YOUR OBJECTIVE —
Return the data below exactly, but only from the line containing "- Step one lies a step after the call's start" through the line containing "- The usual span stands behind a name", with both of those lines included.

#### RECORDS PROVIDED ####

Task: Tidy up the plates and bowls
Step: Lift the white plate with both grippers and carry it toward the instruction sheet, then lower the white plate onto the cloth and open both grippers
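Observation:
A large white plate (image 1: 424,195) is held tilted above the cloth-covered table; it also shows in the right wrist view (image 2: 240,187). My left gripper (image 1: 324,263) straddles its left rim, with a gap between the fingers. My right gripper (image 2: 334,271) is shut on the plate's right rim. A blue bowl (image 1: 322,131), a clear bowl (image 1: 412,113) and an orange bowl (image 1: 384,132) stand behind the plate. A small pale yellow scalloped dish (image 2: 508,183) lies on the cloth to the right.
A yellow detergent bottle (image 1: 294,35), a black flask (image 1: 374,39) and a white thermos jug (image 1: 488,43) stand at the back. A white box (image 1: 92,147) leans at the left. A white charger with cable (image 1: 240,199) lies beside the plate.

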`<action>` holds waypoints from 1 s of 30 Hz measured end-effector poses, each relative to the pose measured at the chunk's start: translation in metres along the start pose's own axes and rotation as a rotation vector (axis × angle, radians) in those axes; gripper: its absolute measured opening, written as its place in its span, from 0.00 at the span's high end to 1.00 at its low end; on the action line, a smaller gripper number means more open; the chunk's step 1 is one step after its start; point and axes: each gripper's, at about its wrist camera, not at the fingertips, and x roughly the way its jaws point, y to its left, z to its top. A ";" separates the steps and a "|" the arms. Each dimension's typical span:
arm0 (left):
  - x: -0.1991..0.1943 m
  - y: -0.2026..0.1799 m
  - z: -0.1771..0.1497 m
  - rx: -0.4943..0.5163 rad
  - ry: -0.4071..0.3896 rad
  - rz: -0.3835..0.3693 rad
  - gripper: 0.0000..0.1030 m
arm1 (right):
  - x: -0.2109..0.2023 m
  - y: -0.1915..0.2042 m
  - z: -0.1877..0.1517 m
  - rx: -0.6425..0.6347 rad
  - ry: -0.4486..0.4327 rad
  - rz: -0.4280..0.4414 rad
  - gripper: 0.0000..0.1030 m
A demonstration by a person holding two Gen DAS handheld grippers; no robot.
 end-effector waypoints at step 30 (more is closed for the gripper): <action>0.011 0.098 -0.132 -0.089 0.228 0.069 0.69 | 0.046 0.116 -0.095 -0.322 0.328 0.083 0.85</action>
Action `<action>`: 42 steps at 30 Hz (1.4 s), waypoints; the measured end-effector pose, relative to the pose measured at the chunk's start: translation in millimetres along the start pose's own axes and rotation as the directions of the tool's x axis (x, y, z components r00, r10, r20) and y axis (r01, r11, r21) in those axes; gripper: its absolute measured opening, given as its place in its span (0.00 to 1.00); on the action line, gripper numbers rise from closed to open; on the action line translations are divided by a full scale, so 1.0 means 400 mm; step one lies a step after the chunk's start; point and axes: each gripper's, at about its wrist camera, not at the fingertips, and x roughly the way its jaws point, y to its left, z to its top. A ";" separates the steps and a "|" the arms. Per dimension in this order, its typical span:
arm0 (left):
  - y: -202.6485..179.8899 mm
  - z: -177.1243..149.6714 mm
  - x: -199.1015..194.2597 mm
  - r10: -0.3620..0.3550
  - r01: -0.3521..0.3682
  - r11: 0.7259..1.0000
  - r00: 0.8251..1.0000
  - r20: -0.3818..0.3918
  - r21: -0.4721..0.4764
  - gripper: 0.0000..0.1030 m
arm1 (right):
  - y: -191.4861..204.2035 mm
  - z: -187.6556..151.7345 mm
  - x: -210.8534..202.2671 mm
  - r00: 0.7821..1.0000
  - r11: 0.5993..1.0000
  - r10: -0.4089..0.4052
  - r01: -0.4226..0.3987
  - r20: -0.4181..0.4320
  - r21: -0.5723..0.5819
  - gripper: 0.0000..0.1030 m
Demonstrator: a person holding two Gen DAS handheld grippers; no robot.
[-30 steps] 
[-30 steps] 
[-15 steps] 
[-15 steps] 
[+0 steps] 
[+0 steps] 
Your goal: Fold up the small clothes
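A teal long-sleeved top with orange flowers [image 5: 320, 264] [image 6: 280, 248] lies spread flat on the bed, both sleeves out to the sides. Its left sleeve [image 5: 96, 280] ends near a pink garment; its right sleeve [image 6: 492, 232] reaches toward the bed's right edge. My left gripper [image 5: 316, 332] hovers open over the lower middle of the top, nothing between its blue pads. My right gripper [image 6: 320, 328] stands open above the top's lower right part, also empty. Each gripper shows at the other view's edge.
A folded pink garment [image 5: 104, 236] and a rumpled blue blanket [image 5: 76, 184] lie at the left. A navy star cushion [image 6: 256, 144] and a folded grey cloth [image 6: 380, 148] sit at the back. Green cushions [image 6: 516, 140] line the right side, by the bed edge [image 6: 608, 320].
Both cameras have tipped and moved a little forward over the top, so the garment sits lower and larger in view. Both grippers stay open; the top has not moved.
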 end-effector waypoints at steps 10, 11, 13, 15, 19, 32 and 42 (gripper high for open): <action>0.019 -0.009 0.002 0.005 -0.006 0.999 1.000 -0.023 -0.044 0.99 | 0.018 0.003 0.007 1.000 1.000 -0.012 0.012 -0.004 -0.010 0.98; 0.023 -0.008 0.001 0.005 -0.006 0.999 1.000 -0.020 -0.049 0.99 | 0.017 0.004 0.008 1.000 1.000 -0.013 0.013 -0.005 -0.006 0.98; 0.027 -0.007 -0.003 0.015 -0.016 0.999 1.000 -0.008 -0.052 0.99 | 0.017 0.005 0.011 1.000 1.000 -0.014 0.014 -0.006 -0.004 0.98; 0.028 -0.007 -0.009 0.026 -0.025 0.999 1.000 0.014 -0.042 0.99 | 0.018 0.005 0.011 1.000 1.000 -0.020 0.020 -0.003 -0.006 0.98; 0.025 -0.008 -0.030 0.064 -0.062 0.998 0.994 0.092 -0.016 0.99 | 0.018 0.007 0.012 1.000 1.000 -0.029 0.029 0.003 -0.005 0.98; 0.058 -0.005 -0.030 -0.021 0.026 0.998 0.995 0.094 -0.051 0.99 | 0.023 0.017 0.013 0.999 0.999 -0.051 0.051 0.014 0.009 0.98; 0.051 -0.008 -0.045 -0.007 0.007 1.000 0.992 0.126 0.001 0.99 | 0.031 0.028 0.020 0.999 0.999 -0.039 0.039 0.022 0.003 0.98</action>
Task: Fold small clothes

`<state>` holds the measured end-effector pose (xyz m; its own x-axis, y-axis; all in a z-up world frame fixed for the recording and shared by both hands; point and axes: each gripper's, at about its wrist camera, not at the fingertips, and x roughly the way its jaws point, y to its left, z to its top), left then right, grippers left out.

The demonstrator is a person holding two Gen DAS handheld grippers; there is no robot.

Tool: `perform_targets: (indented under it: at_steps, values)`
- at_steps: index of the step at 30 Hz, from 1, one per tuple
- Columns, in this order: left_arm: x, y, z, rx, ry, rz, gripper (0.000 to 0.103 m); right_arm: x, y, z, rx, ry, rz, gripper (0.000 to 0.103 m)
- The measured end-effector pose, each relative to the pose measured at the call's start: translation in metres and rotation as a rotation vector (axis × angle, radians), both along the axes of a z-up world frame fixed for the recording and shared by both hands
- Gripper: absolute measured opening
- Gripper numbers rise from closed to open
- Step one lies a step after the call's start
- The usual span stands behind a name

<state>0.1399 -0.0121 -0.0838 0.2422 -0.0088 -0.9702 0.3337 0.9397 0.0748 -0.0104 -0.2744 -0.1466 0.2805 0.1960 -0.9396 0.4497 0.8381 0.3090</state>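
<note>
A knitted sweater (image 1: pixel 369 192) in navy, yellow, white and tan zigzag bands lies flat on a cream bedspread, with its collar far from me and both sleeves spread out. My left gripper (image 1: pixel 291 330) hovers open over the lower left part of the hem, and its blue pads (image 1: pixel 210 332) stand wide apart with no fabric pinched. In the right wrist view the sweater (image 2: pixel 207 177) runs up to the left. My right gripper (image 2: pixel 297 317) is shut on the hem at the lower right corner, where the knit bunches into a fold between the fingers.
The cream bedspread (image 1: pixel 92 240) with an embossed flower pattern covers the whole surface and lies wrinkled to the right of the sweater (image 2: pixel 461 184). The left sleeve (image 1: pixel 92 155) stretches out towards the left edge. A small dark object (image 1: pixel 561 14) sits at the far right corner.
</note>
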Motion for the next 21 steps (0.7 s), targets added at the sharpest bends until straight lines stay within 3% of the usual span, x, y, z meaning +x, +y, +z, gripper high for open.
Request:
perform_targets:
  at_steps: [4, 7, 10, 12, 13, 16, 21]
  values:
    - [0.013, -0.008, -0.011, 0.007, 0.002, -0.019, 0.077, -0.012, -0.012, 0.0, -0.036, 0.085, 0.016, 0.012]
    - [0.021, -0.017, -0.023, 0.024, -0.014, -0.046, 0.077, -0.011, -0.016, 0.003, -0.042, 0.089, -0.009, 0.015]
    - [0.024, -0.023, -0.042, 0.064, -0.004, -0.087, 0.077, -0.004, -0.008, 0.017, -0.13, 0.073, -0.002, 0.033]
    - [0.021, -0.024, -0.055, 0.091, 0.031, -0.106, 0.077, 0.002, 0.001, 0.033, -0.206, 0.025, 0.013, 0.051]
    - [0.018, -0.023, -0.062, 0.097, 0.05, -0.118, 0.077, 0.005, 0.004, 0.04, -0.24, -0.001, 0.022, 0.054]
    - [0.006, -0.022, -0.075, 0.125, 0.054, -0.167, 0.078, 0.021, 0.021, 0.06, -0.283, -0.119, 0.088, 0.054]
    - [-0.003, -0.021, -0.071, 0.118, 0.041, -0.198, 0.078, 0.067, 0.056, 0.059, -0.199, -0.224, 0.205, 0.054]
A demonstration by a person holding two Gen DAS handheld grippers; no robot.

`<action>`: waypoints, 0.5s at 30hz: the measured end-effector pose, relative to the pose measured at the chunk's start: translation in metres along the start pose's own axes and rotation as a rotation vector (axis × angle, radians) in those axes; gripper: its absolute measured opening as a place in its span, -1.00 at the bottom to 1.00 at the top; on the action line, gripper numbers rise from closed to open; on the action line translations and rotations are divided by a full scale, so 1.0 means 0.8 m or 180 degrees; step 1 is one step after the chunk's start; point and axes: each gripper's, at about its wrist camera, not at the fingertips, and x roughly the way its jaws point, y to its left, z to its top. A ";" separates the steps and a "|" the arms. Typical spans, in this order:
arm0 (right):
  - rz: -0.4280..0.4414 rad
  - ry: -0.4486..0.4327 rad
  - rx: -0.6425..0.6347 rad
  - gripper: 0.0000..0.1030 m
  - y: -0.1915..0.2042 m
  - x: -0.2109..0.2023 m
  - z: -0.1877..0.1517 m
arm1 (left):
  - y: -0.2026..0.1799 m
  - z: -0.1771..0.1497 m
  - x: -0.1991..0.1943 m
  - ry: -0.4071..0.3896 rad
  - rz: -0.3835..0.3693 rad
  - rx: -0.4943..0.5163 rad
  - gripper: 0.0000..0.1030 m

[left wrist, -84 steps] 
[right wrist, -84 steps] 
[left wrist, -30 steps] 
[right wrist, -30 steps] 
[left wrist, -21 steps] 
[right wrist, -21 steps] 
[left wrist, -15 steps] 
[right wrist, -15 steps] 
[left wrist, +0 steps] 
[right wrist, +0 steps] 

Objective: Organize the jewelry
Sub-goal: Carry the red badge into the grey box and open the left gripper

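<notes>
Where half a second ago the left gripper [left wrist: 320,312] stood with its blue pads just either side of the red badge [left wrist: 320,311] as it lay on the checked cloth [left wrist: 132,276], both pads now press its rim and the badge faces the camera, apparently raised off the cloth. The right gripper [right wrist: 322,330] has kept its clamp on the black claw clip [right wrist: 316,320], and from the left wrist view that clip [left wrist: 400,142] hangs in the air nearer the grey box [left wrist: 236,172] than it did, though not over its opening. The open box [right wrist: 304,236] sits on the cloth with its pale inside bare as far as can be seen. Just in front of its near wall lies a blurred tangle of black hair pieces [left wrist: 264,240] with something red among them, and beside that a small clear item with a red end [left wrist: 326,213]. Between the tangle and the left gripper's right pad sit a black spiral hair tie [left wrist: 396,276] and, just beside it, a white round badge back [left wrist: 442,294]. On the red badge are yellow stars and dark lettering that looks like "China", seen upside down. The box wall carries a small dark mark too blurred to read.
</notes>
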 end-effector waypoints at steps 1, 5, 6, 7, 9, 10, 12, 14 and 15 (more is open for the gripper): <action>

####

ANSWER SECTION —
- Step one lies a step after the call's start
- The usual span stands behind a name

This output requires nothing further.